What to work on ▸
Among the records, how many lines contain "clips"? Only the number is needed.

======== Available data

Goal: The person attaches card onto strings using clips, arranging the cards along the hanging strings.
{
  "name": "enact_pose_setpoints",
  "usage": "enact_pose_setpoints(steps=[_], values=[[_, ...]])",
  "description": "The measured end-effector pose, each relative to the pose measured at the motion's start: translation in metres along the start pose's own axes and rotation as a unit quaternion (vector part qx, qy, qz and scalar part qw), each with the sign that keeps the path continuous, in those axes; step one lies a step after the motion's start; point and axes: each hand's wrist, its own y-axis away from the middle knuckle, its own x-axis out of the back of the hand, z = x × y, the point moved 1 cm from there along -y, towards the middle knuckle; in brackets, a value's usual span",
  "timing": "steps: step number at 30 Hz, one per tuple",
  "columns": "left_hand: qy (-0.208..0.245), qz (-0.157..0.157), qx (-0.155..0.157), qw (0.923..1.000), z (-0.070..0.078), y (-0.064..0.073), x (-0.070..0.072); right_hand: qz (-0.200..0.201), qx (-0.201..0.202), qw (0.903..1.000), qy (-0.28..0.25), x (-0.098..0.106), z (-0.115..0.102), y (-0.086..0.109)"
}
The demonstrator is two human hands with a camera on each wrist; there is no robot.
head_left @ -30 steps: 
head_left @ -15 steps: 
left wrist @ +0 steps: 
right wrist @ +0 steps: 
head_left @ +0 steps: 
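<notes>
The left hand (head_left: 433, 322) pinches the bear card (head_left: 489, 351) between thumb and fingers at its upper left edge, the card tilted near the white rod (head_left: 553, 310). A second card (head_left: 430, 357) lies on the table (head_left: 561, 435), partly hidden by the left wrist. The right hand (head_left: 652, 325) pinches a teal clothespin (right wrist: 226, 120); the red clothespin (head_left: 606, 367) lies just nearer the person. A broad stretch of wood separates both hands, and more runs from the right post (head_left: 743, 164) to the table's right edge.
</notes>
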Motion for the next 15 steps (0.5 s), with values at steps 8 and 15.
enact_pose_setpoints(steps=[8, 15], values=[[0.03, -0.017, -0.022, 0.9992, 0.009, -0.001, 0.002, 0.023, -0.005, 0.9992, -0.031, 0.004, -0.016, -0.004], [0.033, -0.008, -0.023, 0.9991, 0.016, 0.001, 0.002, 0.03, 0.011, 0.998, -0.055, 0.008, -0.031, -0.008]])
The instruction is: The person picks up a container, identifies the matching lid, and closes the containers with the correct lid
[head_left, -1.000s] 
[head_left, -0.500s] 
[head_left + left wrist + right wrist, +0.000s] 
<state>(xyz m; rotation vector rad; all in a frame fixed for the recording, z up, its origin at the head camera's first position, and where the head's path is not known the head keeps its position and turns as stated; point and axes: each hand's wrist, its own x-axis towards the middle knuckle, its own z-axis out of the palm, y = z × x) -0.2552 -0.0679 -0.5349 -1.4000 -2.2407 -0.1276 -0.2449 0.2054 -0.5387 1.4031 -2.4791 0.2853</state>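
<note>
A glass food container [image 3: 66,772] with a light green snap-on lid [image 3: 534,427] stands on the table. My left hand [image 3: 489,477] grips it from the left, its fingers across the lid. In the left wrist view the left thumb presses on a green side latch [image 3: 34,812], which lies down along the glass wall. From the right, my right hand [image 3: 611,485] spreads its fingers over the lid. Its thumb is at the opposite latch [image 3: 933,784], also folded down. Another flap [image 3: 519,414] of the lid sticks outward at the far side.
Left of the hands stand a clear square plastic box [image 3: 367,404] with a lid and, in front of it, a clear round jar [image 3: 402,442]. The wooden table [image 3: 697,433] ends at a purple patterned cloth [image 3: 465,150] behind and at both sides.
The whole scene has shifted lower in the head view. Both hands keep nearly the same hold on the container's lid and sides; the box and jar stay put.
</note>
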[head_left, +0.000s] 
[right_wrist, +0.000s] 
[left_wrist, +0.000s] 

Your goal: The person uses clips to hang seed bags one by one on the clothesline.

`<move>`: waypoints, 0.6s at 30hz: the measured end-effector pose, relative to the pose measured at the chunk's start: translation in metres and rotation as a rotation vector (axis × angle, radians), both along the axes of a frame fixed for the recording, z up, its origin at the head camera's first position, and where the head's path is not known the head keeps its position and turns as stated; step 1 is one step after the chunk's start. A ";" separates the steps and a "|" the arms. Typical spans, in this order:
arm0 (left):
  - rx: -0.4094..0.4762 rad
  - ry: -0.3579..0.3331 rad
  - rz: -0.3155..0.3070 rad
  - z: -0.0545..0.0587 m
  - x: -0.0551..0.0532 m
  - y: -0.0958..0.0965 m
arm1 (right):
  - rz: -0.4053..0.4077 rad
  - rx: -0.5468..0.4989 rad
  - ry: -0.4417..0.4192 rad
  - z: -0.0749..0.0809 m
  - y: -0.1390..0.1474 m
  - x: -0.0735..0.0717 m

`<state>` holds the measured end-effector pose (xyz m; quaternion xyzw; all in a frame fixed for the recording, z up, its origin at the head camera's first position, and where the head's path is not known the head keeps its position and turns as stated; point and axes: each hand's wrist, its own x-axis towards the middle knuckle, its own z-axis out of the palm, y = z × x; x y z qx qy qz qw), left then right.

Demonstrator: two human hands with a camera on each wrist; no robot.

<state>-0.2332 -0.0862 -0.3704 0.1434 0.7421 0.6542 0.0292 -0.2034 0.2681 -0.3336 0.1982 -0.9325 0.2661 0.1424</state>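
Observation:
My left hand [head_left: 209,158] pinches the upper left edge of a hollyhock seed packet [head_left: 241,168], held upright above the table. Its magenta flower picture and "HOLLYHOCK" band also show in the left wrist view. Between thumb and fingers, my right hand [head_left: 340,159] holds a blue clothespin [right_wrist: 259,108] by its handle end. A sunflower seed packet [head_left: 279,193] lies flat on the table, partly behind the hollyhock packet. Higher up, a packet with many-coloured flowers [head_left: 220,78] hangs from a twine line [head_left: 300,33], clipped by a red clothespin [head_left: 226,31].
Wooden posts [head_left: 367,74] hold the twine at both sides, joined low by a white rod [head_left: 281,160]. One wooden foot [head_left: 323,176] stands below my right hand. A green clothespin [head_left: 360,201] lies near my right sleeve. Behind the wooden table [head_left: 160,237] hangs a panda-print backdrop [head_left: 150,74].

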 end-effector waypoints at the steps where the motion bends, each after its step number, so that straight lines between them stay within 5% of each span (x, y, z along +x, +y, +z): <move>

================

Result for this exercise ▸
2